Being too impatient for most mysteries, I had missed Dahl’s acclaimed debut installment, Invisible City. The good news is that Dahl includes enough of the characters’ back stories in Conviction to make sure readers can get up to speed quickly. So go ahead and read Conviction first. Then, when you’re hooked, you can go back and enjoy the other two books.

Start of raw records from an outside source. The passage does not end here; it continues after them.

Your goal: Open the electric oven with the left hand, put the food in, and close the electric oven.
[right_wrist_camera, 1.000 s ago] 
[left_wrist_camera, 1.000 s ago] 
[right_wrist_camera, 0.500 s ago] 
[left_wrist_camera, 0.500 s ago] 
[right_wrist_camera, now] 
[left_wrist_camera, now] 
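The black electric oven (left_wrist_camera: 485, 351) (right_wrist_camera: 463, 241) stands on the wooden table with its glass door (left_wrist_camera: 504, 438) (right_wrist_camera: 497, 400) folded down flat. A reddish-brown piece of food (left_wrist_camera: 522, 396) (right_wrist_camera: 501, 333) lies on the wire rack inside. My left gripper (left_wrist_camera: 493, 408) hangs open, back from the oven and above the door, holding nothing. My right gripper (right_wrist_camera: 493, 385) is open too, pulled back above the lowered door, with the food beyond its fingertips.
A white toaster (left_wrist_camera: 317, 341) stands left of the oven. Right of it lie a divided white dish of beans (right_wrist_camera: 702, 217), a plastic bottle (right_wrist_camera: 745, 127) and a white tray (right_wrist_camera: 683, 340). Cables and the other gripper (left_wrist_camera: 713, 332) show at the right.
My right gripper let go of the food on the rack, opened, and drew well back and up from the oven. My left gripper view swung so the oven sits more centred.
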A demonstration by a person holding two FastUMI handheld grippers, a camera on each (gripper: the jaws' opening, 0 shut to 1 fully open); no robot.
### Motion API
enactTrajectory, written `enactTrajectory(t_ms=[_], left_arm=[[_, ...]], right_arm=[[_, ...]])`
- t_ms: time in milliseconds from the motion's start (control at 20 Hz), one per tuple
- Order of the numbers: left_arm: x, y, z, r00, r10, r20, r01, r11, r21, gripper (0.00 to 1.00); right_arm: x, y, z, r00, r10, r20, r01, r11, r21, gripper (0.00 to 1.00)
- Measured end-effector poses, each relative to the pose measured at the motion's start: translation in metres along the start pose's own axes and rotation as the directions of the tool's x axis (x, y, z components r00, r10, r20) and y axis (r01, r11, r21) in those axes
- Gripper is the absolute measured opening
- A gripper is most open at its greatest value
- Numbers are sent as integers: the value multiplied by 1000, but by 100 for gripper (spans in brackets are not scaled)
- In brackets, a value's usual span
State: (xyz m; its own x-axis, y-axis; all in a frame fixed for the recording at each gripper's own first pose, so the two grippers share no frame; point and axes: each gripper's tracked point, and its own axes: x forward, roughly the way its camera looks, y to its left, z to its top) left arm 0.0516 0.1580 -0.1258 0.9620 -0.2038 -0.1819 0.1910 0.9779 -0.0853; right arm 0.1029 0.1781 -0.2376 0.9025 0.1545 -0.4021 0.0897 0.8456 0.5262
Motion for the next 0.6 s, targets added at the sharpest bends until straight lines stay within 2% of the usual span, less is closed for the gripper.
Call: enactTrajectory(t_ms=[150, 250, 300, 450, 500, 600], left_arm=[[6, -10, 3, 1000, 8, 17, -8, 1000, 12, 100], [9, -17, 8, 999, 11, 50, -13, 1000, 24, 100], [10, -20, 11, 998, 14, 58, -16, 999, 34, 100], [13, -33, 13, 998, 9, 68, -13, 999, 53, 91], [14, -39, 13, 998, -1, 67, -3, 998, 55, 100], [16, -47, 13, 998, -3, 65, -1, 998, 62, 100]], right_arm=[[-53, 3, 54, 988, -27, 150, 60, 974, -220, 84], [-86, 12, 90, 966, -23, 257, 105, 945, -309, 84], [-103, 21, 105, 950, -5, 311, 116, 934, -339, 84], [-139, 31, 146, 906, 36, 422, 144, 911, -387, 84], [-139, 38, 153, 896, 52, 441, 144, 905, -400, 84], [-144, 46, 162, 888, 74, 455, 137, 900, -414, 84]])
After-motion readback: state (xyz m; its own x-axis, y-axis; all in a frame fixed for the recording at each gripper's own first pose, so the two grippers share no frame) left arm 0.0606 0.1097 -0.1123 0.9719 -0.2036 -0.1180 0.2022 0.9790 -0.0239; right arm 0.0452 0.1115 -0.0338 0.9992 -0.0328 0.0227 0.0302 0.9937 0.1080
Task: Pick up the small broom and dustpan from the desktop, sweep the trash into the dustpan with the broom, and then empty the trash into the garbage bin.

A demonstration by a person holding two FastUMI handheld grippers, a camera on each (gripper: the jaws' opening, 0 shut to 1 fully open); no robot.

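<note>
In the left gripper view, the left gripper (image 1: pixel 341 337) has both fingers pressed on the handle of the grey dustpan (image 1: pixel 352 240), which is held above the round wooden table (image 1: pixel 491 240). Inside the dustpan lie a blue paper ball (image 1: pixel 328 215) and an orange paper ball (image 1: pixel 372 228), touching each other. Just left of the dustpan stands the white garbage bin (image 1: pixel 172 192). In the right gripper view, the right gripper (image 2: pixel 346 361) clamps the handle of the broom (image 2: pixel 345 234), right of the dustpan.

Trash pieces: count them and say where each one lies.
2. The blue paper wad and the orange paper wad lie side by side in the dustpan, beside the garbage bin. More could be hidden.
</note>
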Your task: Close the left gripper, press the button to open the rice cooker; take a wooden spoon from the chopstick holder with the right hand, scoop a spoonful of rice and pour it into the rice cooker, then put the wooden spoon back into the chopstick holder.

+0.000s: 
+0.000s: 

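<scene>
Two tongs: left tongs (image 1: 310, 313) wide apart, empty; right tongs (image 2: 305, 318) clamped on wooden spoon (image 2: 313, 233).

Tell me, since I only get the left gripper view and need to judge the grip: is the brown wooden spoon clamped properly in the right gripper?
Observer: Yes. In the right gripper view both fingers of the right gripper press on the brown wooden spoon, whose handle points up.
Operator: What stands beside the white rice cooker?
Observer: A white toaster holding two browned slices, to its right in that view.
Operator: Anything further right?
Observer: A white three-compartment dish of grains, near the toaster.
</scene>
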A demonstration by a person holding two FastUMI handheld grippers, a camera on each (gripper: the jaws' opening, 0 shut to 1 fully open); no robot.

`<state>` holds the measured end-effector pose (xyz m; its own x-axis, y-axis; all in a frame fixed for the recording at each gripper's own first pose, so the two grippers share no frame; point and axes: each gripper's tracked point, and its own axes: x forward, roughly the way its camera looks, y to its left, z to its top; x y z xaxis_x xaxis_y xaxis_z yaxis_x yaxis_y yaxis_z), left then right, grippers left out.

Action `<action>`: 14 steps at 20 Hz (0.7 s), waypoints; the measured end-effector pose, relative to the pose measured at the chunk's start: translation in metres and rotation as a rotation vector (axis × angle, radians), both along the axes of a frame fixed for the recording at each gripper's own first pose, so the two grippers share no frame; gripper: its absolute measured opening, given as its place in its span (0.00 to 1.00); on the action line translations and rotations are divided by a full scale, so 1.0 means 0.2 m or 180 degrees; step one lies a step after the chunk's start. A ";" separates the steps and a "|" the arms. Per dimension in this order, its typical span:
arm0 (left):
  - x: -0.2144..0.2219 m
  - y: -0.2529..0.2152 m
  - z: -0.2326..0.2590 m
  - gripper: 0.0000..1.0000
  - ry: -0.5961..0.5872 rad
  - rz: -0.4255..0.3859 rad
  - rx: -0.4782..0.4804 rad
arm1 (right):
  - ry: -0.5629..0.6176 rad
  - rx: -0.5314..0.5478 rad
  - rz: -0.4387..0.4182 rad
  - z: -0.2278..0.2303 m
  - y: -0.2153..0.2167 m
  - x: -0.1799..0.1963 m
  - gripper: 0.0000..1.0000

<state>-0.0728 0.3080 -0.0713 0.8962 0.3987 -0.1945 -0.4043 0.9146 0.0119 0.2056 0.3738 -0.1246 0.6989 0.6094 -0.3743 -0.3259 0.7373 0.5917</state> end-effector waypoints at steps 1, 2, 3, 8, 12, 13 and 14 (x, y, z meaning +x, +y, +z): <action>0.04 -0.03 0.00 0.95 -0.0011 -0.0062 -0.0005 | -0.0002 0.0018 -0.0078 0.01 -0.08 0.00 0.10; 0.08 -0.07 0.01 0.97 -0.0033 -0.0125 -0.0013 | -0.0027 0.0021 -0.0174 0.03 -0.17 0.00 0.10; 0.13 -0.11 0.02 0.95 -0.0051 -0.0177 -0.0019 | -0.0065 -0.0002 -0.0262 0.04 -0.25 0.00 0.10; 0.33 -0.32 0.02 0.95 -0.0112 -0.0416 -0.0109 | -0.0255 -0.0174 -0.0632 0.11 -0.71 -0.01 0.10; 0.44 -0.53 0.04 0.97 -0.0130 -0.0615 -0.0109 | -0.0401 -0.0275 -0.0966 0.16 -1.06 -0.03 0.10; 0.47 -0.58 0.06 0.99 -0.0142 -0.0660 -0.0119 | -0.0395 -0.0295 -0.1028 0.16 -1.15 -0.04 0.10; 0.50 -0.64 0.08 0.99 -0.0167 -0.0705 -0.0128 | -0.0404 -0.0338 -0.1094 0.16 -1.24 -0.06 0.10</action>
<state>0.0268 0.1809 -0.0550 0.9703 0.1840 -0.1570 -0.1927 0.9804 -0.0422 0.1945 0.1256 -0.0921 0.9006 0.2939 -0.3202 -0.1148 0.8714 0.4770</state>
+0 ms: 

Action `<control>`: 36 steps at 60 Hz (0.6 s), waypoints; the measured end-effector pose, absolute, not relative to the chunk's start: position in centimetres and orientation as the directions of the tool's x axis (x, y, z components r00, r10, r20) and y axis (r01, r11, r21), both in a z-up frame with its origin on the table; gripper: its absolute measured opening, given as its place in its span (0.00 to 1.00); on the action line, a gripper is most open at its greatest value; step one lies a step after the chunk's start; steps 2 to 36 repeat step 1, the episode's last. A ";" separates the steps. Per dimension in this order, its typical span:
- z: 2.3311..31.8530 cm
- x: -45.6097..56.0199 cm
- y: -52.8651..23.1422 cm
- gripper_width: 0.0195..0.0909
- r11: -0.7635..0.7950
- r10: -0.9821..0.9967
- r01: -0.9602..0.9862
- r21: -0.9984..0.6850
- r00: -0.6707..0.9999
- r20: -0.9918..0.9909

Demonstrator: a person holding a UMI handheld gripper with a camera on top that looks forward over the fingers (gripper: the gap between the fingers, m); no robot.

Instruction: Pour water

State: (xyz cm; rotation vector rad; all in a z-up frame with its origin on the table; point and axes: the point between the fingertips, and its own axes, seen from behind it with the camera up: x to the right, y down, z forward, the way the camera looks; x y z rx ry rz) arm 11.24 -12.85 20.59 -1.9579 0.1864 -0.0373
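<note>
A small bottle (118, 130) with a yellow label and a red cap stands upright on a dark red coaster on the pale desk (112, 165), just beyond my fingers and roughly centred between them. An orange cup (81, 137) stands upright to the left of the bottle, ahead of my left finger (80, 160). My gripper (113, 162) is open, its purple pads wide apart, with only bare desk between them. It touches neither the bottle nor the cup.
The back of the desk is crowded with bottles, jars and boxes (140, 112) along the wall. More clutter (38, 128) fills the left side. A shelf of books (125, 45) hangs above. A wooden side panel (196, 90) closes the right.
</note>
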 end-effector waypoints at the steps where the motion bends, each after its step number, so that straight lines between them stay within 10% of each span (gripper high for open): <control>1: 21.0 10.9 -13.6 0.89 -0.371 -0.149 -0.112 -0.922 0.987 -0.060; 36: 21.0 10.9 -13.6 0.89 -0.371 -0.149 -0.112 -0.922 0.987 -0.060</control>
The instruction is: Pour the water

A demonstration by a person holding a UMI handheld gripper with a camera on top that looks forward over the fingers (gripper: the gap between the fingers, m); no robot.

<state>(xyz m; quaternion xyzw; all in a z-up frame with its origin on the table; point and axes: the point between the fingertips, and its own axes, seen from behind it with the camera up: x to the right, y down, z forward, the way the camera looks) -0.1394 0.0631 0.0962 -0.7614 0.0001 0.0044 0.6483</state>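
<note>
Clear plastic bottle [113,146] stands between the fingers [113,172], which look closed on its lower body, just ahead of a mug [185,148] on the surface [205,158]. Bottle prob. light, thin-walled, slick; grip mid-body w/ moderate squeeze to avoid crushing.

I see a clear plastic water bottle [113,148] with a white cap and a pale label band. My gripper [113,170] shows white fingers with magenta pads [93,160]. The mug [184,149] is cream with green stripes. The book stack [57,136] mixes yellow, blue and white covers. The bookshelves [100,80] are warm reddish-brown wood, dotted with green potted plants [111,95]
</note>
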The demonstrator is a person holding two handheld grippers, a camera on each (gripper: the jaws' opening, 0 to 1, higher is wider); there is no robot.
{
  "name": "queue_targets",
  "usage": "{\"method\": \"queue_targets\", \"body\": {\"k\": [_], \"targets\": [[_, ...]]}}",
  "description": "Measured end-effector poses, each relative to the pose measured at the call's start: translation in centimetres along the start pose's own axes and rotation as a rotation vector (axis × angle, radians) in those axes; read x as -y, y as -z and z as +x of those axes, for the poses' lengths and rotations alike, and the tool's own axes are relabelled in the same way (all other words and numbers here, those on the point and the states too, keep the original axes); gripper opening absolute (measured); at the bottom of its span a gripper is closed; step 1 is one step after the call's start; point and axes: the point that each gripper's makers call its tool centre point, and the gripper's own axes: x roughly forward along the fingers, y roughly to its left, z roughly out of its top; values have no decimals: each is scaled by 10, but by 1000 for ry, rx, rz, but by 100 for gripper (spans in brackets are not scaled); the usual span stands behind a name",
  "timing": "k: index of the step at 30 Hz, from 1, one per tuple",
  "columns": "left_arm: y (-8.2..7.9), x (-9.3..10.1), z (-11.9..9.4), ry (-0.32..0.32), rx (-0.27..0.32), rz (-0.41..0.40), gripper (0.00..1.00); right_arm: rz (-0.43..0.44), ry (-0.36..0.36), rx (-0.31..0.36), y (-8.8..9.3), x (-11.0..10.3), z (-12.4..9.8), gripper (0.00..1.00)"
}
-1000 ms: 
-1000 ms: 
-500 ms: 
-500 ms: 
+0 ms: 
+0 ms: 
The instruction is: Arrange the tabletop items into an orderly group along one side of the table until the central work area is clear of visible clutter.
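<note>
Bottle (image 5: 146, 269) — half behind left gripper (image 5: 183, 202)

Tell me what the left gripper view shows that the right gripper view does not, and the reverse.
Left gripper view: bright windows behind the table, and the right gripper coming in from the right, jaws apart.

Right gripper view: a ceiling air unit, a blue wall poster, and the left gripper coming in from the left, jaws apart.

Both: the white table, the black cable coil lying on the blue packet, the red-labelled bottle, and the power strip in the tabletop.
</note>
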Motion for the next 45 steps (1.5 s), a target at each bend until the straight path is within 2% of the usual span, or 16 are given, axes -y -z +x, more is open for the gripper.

This book caught my attention because of its setting. Investigative reporter Rebekah Roberts is drawn into the story of a gruesome murder that took place in the Crown Heights neighborhood of Brooklyn shortly after the riots in the summer of 1992. Now, 22 years later, she’s exploring the possibility that the wrong person was convicted. This gives Dahl a platform to incorporate not only the politics of the relationship between the Hassidic and African-American residents of Crown Heights in 1992, but also to highlight the issues of gentrification, police brutality, and the ongoing tensions in race relations that have intensified rather than disappeared. Readers interested in the way that the media portrays local events and the crime beat will appreciate Dahl giving them a front row seat to the action.

Dahl drives Conviction with strong characters and respect for the communities she portrays. Her straightforward prose keeps the pages turning, and aside from a generous sprinkling of Yiddish and Jewish religious terms, the book is accessible to anyone who might enjoy a crime novel. I will confess that even though the Conviction held my attention enough that I burned through it in less than 24 hours, I still flipped forward to read the ending when I was halfway through. Without any effort, I was able to think of five other people who I knew would be interested in this book. I will be enthusiastically sharing my copy, which is just about as good as a popular mystery can get.

 

I received a free pre-release ARC from the publisher, Minotaur Press, in order to write this review.